-- Dataset content follows --
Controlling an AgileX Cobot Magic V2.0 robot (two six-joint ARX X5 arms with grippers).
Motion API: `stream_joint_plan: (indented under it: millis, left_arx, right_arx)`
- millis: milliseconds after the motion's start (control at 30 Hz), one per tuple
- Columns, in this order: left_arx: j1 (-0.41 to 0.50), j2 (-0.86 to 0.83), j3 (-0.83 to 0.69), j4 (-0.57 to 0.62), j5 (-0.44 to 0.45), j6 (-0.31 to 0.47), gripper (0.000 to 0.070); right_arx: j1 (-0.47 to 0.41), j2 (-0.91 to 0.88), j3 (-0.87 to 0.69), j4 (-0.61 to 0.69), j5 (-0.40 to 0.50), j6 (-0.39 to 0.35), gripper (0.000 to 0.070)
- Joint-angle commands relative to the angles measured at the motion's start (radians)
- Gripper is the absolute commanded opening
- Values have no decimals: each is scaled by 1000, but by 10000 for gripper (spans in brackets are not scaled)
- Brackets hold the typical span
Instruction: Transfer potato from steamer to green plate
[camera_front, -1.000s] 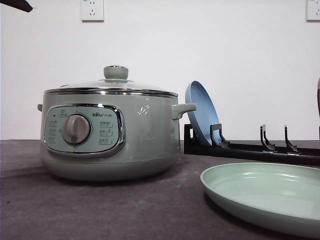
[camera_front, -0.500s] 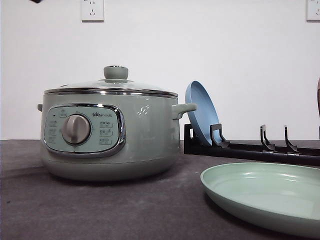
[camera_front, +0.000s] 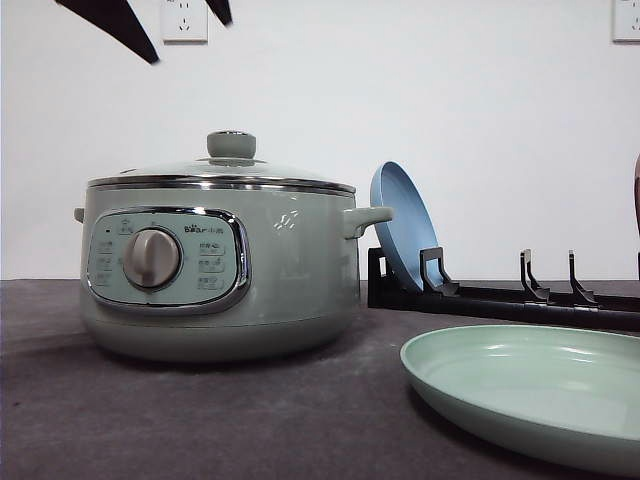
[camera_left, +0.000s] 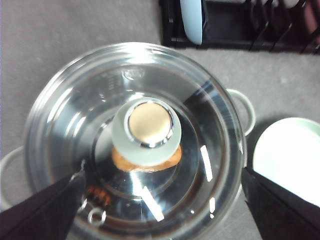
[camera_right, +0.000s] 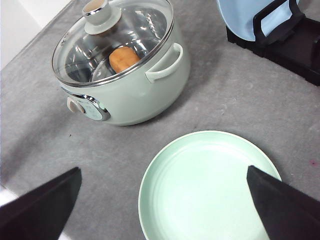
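So the steamer (camera_front: 220, 265) sits on the grey table (camera_front: 200, 420) with its glass lid (camera_left: 135, 135) on, and the green plate (camera_front: 530, 395) lies flat just to its right, nothing on it. Behind that, a blue plate (camera_front: 402, 222) leans upright in the black rack (camera_front: 500, 295). The potato (camera_right: 124, 58) is inside the pot, visible through the glass under the knob (camera_left: 148, 130). Main change from half a second ago: the left gripper (camera_front: 165, 25) has dropped into the top of the front view, fingers spread wide above the lid. The right gripper (camera_right: 165, 210) hangs over the green plate, also spread wide and holding nothing.
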Motion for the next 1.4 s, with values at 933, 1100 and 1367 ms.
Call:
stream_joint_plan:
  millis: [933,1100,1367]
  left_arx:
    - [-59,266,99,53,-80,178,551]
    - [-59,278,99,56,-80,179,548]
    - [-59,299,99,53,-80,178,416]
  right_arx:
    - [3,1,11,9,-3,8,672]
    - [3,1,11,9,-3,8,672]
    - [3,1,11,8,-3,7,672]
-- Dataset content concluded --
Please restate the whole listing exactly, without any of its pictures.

Controlling an AgileX Cobot Magic V2.0 robot (two six-joint ARX X5 arms with grippers).
Motion API: `stream_joint_plan: (indented under it: millis, left_arx, right_arx)`
- millis: milliseconds after the motion's start (control at 30 Hz), one per tuple
- Columns, in this order: left_arx: j1 (-0.41 to 0.50), j2 (-0.86 to 0.83), j3 (-0.83 to 0.69), j4 (-0.57 to 0.62), j5 (-0.44 to 0.45), j6 (-0.31 to 0.47), gripper (0.000 to 0.070); right_arx: j1 (-0.47 to 0.41), j2 (-0.91 to 0.88), j3 (-0.87 to 0.69), j4 (-0.61 to 0.69), j5 (-0.40 to 0.50), j6 (-0.39 to 0.35), gripper (0.000 to 0.070)
- Joint-angle commands relative to the angles measured at the motion's start (radians)
- Gripper is the absolute commanded opening
- Values have no decimals: each is scaled by 1000, but by 10000 for gripper (spans in brackets are not scaled)
- Brackets hold the typical span
Instruction: Transfer potato from steamer to green plate
[camera_front, -1.000s] 
[camera_front, -0.500s] 
[camera_front, +0.000s] 
[camera_left, +0.000s] 
[camera_right, +0.000s] 
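So the steamer (camera_front: 220, 265) sits on the grey table (camera_front: 200, 420) with its glass lid (camera_left: 135, 135) on, and the green plate (camera_front: 530, 395) lies flat just to its right, nothing on it. Behind that, a blue plate (camera_front: 402, 222) leans upright in the black rack (camera_front: 500, 295). The potato (camera_right: 124, 58) is inside the pot, visible through the glass under the knob (camera_left: 148, 130). Main change from half a second ago: the left gripper (camera_front: 165, 25) has dropped into the top of the front view, fingers spread wide above the lid. The right gripper (camera_right: 165, 210) hangs over the green plate, also spread wide and holding nothing.
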Motion for the next 1.4 s, with values at 933, 1100 and 1367 ms.
Call:
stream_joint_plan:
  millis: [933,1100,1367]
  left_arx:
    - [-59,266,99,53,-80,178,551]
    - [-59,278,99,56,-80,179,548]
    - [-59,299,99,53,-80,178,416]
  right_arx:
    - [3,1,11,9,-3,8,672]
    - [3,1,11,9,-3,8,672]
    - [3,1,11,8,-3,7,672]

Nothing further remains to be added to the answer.